О пролетарской культуре (1904-1924) | страница 8



Эти другие существа прежде всего, конечно, люди – именно те, с которыми он находится в наиболее тесном жизненном общении – члены того общества, к которому он принадлежит.

II

На заре жизни человечества между опытом отдельного человека и коллективным опытам его «общества» разница сравнительно очень небольшая и очень простая: это разница количества, а не качества.

Первобытное родовое общество – это мир стереотипных людей, с ничтожными вариациями повторяющих один другого. Формы жизни просты, элементарны, однообразны; все что доступно в опыте одному члену родовой группы, доступно и всякому другому; что делает и умеет делать один, то делает и умеет всякий другой: что знает один, то знает и всякий другой. Одинакова среда, в которой каждый из них живет и действует: одна и та же маленькая группа людей, один и тот же маленький клочок природы. Одинаковы и средства, которыми каждый располагает в своей жизни и деятельности: один и тот же стихийно накопленный группою запас трудового опыта, одни и те же примитивные орудия.

Тут нет ничего такого, что выделяло бы некоторых среди остальных принципиально более широким содержанием жизни, ничего такого, что отличало бы некоторых от остальных принципиально иным материалом опыта. Есть только незначительные количественные различия силы, ловкости, памяти, сообразительности: по существу, в полном жизненном цикле особей опыт каждого равен опыту всех.

Мышление людей при этом имеет «сплошной» характер. Группа живет, как целое: нет личности, нет идеи «я», как особого центра интересов и стремлений. Оттого в первобытных языках и не было личных местоимений.

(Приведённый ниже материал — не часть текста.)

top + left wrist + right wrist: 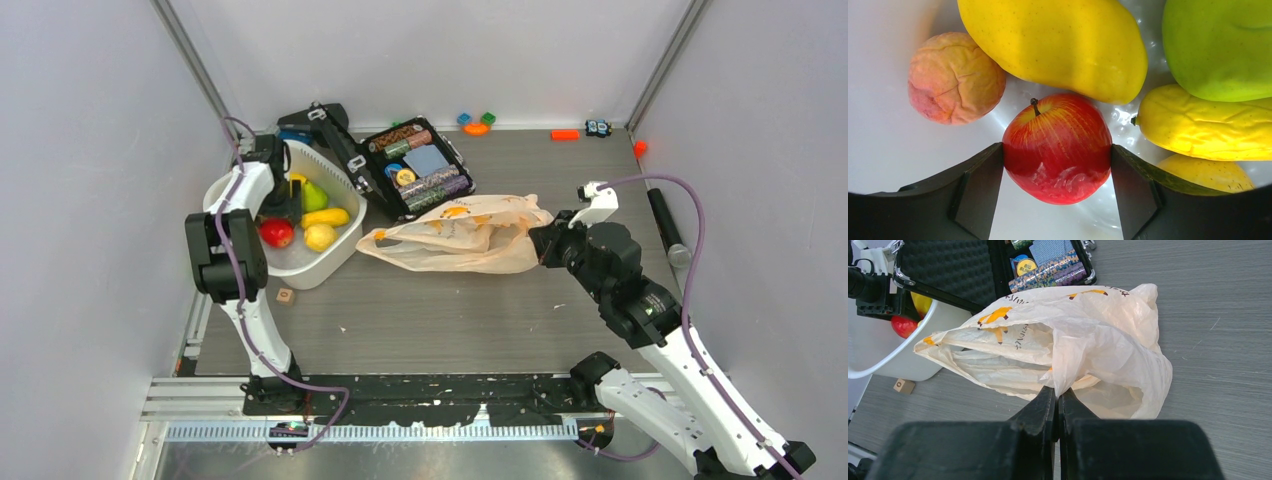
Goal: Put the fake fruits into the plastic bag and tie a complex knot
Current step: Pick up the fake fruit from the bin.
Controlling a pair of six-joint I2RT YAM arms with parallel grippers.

Не раз пытались идеализировать первобытную жизнь, представить ее золотым веком позади нас. Отсутствие власти и подчинения истолковывали – как господство свободы и равенства; отсутствие внутренней борьбы в родовой группе и ее тесную сплоченность на почве кровной связи – как осуществление братства. Все это большая ошибка. Наши идеи свободы и равенства возникают из такого опыта, в котором существуют угнетение и неравенство; они выражают активные стремления, направленные против этих фактов опыта; наша идея братства также возникает из реальных противоречий общественной жизни и выражает активные стремления, направленные против их фактического господства. Где опыт не дает отрицательной основы для этих идей, там они пусты и неприменимы. Таковы они по отношению к первобытному обществу.

Простота и элементарность жизни еще не составляют ее гармонии, потому что гармония – это примирение противоречий, а не простое их отсутствие, объединение разнообразного, а не простое однообразие. Если гармония не всегда воплощается в могучем движении, то она всегда заключает в себе возможность могучего движения. Этого нет в первобытной жизни людей: она неподвижна, стихийно-консервативна.